Content starts
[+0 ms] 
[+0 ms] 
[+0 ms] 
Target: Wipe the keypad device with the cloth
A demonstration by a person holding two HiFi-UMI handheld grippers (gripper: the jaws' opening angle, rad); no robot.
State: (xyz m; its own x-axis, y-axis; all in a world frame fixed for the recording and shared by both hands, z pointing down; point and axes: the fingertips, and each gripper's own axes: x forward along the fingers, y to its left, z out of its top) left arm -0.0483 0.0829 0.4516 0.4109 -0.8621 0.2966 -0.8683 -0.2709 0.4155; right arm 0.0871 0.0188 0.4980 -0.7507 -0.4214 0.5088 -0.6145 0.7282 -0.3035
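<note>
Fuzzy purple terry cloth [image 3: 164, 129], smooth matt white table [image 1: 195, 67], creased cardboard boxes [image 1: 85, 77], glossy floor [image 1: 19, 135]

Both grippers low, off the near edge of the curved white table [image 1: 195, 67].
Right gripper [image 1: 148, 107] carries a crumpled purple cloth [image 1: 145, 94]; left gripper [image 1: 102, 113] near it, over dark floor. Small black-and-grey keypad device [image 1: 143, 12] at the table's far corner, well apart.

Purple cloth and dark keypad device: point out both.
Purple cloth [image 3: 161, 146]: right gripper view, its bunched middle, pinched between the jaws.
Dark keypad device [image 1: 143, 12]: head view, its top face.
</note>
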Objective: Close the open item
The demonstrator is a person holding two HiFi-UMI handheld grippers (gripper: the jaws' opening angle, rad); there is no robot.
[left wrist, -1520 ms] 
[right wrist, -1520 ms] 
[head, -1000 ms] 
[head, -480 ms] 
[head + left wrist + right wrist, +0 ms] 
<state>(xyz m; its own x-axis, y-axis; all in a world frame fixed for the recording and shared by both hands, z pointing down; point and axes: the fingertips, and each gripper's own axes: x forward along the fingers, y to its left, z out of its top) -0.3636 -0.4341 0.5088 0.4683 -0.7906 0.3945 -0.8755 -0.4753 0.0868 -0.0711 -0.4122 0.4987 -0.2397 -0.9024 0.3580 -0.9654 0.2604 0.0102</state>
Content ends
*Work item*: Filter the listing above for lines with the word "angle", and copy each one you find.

*Final answer*:
A demonstration by a person holding two HiFi-UMI handheld grippers (gripper: the jaws' opening angle, rad); no robot.
The demonstrator is a person holding two HiFi-UMI handheld grippers (gripper: the jaws' opening angle, rad); there is no robot.

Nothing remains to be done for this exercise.